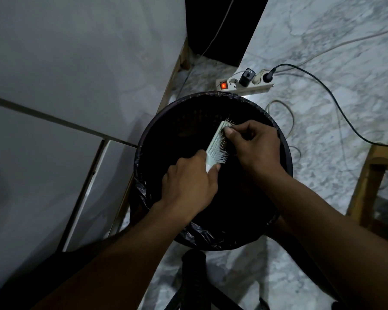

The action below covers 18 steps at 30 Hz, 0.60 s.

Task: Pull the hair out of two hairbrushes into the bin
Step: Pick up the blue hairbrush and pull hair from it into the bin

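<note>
A pale green hairbrush (216, 143) with light bristles is held over a round black bin (164, 121) lined with a dark bag. My left hand (188, 182) is closed around the brush handle, bristles facing right. My right hand (253, 144) has its fingertips pinched among the bristles near the brush tip, on dark hair that is hard to make out. The bin's inside is too dark to see. No second brush is in view.
A white power strip (244, 85) with a lit red switch and plugs lies on the marble floor behind the bin, with cables (336, 104) trailing right. A white cabinet (65, 86) stands left. Wooden furniture legs (365, 189) are at right, a dark stool (195, 271) below.
</note>
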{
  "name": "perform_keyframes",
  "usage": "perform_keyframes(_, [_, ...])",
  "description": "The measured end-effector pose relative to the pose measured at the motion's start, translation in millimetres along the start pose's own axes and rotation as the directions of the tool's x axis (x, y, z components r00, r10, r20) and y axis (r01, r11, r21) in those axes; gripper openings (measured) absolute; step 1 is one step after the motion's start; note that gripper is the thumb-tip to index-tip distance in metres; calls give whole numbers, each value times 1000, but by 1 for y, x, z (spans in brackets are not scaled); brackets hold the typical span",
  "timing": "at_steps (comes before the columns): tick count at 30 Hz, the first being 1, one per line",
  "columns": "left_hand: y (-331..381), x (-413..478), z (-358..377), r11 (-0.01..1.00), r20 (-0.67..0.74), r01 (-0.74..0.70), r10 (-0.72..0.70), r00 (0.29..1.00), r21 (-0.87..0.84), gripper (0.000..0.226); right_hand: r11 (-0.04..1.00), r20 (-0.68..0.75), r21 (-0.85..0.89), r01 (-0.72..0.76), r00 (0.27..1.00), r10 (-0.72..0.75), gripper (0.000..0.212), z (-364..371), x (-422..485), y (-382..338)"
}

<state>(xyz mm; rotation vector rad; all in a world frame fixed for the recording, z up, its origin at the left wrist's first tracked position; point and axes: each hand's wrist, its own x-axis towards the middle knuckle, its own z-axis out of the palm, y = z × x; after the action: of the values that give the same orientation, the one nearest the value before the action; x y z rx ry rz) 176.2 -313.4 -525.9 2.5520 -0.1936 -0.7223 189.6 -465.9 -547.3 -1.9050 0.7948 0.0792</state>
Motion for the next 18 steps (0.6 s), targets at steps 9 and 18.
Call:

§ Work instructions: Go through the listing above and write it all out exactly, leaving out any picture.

§ Response box:
The action below covers 18 steps at 30 Hz, 0.60 s.

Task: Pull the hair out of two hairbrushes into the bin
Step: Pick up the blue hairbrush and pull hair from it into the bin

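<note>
A pale green hairbrush (216, 143) with light bristles is held over a round black bin (164, 121) lined with a dark bag. My left hand (188, 182) is closed around the brush handle, bristles facing right. My right hand (253, 144) has its fingertips pinched among the bristles near the brush tip, on dark hair that is hard to make out. The bin's inside is too dark to see. No second brush is in view.
A white power strip (244, 85) with a lit red switch and plugs lies on the marble floor behind the bin, with cables (336, 104) trailing right. A white cabinet (65, 86) stands left. Wooden furniture legs (365, 189) are at right, a dark stool (195, 271) below.
</note>
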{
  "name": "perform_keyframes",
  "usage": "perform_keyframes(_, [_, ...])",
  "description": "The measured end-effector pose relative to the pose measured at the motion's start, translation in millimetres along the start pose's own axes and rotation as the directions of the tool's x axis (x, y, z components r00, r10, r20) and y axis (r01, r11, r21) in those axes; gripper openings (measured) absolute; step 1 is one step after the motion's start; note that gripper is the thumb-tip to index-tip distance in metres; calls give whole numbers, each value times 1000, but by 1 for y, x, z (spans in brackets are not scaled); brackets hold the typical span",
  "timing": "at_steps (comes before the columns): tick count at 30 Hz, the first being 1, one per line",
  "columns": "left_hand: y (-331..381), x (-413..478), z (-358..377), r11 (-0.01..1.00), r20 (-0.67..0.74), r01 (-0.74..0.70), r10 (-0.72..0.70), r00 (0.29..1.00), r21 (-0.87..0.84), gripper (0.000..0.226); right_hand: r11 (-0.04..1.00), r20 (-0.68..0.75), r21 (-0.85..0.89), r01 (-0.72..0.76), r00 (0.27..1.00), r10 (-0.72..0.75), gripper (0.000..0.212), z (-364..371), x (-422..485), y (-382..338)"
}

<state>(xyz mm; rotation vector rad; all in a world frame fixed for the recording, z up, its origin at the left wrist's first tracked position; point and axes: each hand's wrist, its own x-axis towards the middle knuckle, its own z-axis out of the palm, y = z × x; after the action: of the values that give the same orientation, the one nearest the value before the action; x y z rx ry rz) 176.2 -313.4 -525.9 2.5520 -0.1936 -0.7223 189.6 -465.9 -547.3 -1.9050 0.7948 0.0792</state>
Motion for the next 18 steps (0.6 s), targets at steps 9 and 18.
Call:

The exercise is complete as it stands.